Much of the behavior described that way is, in reality, just accidental complexity that fit the constraints at initial implementation. But without records, you can't refute it, so when you build a new system, "please preserve the same behavior as the current one" gets baked in as a spec. As a result, the next generation system inherits the same accidental complexity.
The "Don't Touch" Zone Expands
Without recorded decisions, a psychological wall builds up around the code: "I don't know why it's like this, but changing it looks like it'll break something." This is close to Chesterton's Fence — if you don't know why the fence is there, the safe move is to leave it.
That's reasonable in the short term, but if you keep doing it for 5 or 10 years, the system becomes covered in "do not touch" zones, and the area where refactoring is possible disappears.
Discussions Collapse Into "Match the Current Behavior or Not"
When designing a new system, the conversation tends to center on "do we replicate the current behavior or not." What you should actually discuss is "what business properties do we want to guarantee," but without primary sources for that question (the original decisions), copying the current behavior becomes the safest move.
The result: the new system gets close to "the same accidental complexity as before, just on a newer tech stack." Which makes the rewrite barely worth doing.
ADRs and Design Docs as "Aids for Your Future Self"
There's no silver bullet here. But leaving an ADR or Design Doc at each design decision — capturing the options at the time, the reason for the choice, and the constraints accepted — is one of the highest-leverage countermeasures.
ADRs and Design Docs are not about "recording the right answer." Their value is closer to:
- Marking accidental as accidental Writing "constraint X shaped this structure" gives a future reader the basis to throw the structure away once X no longer applies.
- Pinning down what's essential Writing "this property is non-negotiable from the business side" lets a new system inherit it as something that must persist.
- Forwarding deferred options to the future Writing "we didn't take this option this time, but we should revisit if conditions change" lets a future generation reevaluate.

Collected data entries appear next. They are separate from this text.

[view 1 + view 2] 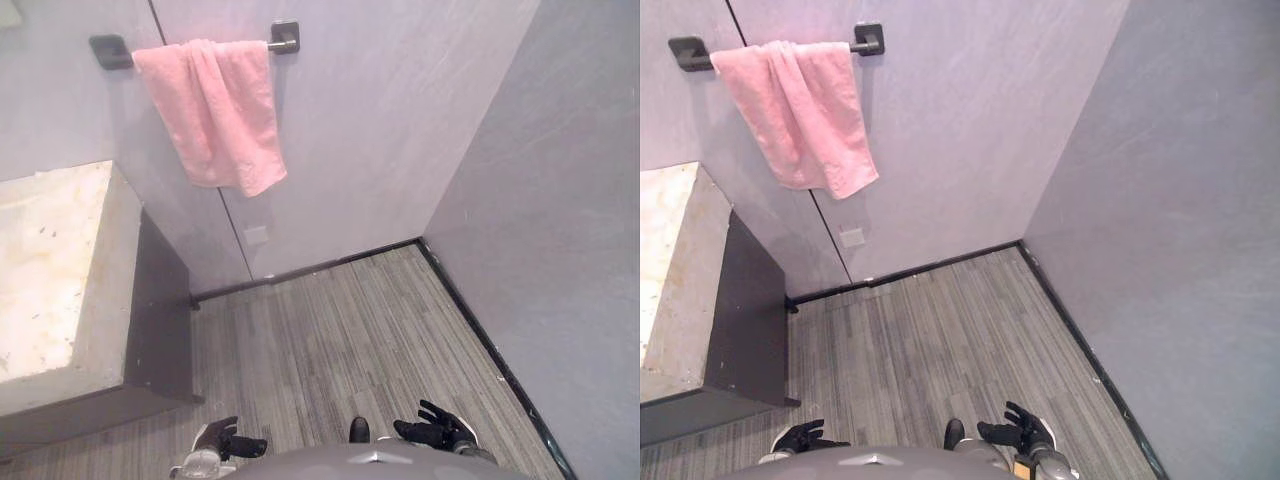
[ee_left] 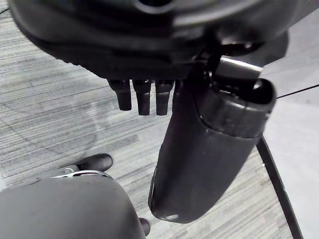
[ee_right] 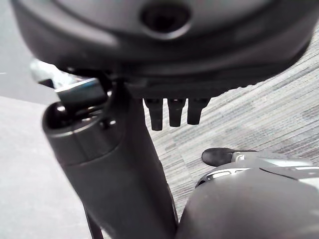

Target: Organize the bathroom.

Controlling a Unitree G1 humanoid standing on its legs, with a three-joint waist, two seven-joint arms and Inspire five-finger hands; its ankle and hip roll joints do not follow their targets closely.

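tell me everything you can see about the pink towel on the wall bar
The pink terry-cloth towel hangs draped over a dark metal wall bar with square end mounts, fixed high on the grey wall. It is bunched toward the bar's left part, folded over with soft vertical creases, and its lower edge slants to a point at the lower right. It looks dry and clean. Only the bar and perhaps the wall touch it; neither hand is near.
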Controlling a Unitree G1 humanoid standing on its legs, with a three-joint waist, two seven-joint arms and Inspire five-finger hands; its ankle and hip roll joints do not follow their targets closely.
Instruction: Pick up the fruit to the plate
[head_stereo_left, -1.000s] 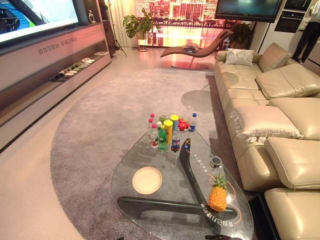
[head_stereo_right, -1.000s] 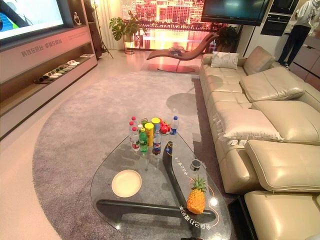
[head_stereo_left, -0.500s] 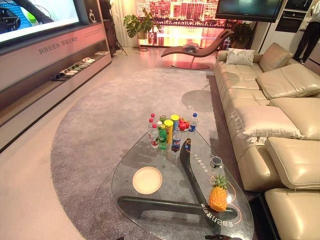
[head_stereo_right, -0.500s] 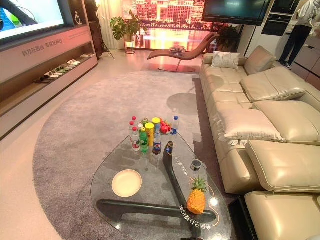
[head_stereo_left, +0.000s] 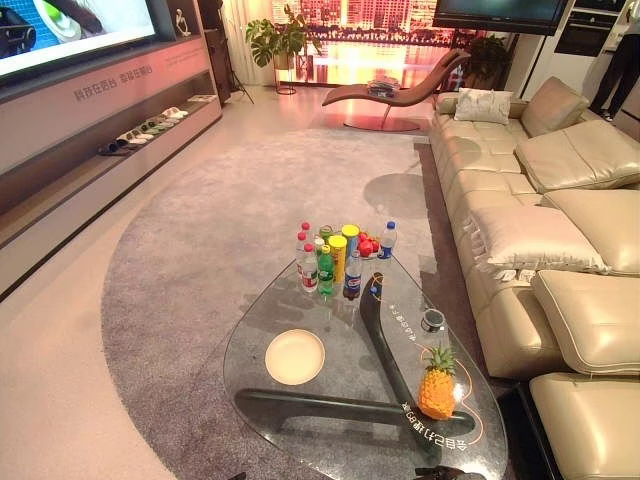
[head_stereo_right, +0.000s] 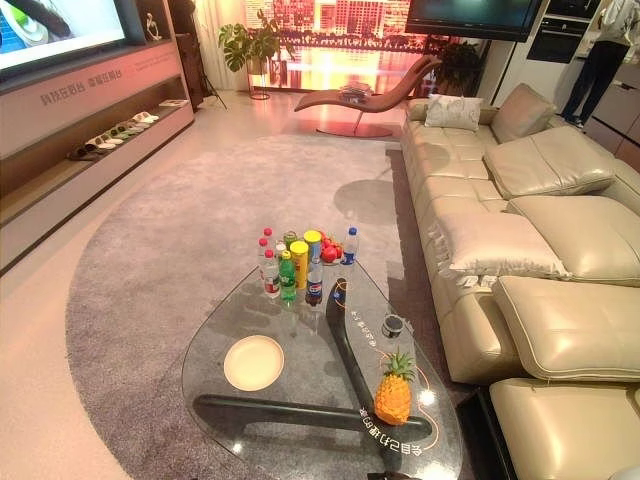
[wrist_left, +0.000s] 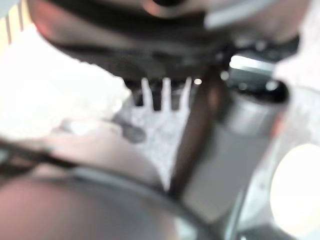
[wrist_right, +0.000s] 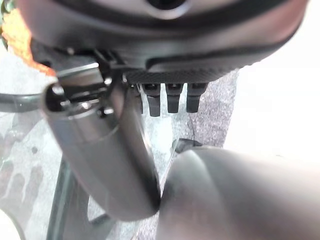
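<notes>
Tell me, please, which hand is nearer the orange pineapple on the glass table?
Right, probably: the orange pineapple shows just beside the right hand; the left hand hangs by the round cream plate.

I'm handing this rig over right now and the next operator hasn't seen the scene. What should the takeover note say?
Left hand: fingers straight, holding nothing. Right hand: the same, fingers straight, holding nothing.
Pineapple stands upright on the glass table, at its near right by the sofa.
Plate sits on the table's near left, with nothing on it.
Red fruit lies at the far end among the bottles.
Done: nothing yet; no fruit grasped.
Left: pick up the fruit and set it on the plate.
</notes>
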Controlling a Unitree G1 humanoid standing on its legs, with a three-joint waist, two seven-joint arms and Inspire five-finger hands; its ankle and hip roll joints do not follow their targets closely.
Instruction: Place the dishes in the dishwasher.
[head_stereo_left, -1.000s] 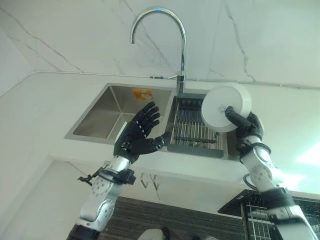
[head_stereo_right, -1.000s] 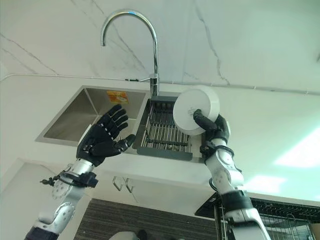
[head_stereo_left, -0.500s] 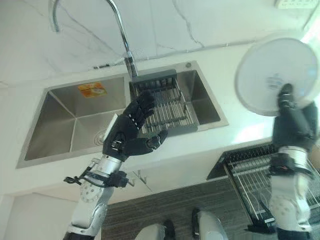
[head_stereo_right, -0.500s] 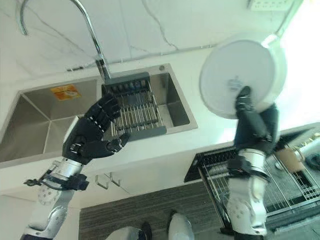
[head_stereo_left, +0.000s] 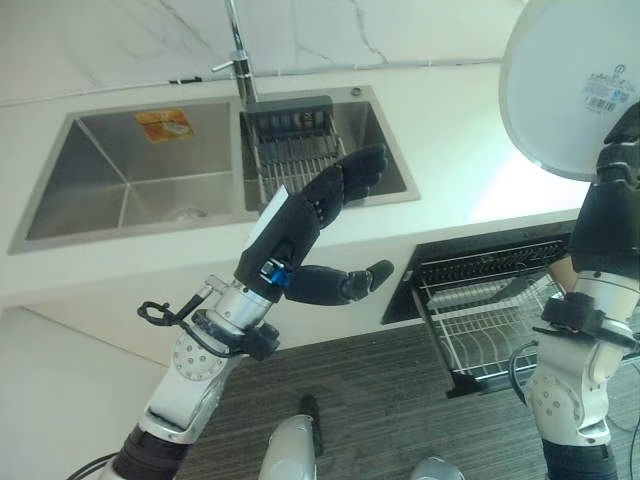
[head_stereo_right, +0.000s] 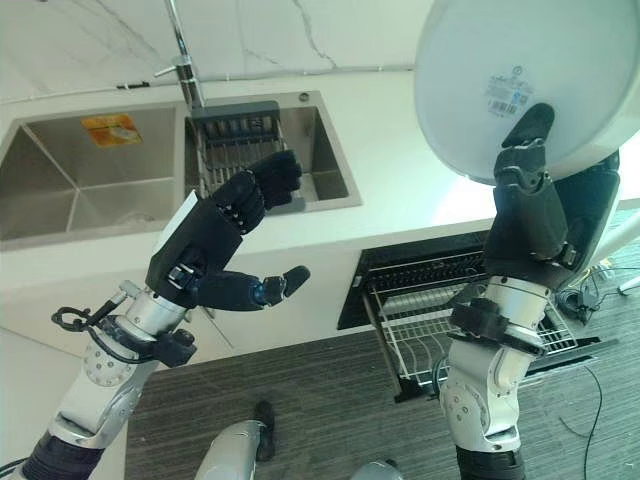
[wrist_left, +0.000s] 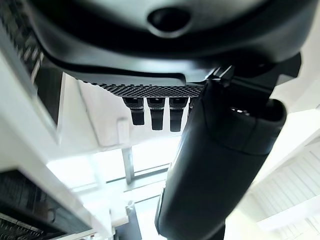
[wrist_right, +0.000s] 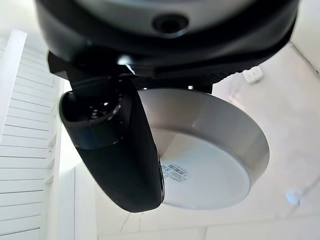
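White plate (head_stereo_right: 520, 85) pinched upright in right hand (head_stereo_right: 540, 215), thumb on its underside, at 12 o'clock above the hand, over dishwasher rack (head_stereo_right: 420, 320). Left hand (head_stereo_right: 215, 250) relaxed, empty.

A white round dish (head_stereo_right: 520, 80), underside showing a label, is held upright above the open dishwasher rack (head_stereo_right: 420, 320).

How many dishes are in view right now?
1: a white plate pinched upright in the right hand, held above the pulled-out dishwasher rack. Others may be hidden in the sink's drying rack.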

Conversely, not writing ADRs or Design Docs is close to stripping your future self (or successor) of the means to separate accidental from essential.
So How Much Should You Write
"Record every decision" isn't realistic. Writing ADRs and Design Docs has a cost, and so does maintaining them. It's enough to focus on things like:
- Decisions likely to be questioned later as "why is it this way" (especially when picking a non-obvious option from several alternatives)
- Decisions where it's ambiguous whether they came from business needs or from technical constraints
- Decisions likely to need revisiting when assumptions change (framework refresh, scale change, organizational change)
Decisions that obviously apply best practice, or that anyone would have made the same way, don't need an ADR. The principle is: "what you should record is the decision, not the result."
Summary
- Software complexity splits into essential and accidental, but some pairs are easy to tell apart and others aren't.
- Accidental complexity comes from three causes — business needs & operational convenience / technology choices & implementation means / organizational & time constraints — and each disappears under different conditions.
- Separating them requires the context of past decisions, but that context is often missing.
- As a result, accidental complexity gets promoted to essential and survives into the new system.
- ADRs and Design Docs are not about recording the right answer; they work as aids for passing accidental as accidental, and essential as essential, on to the next generation.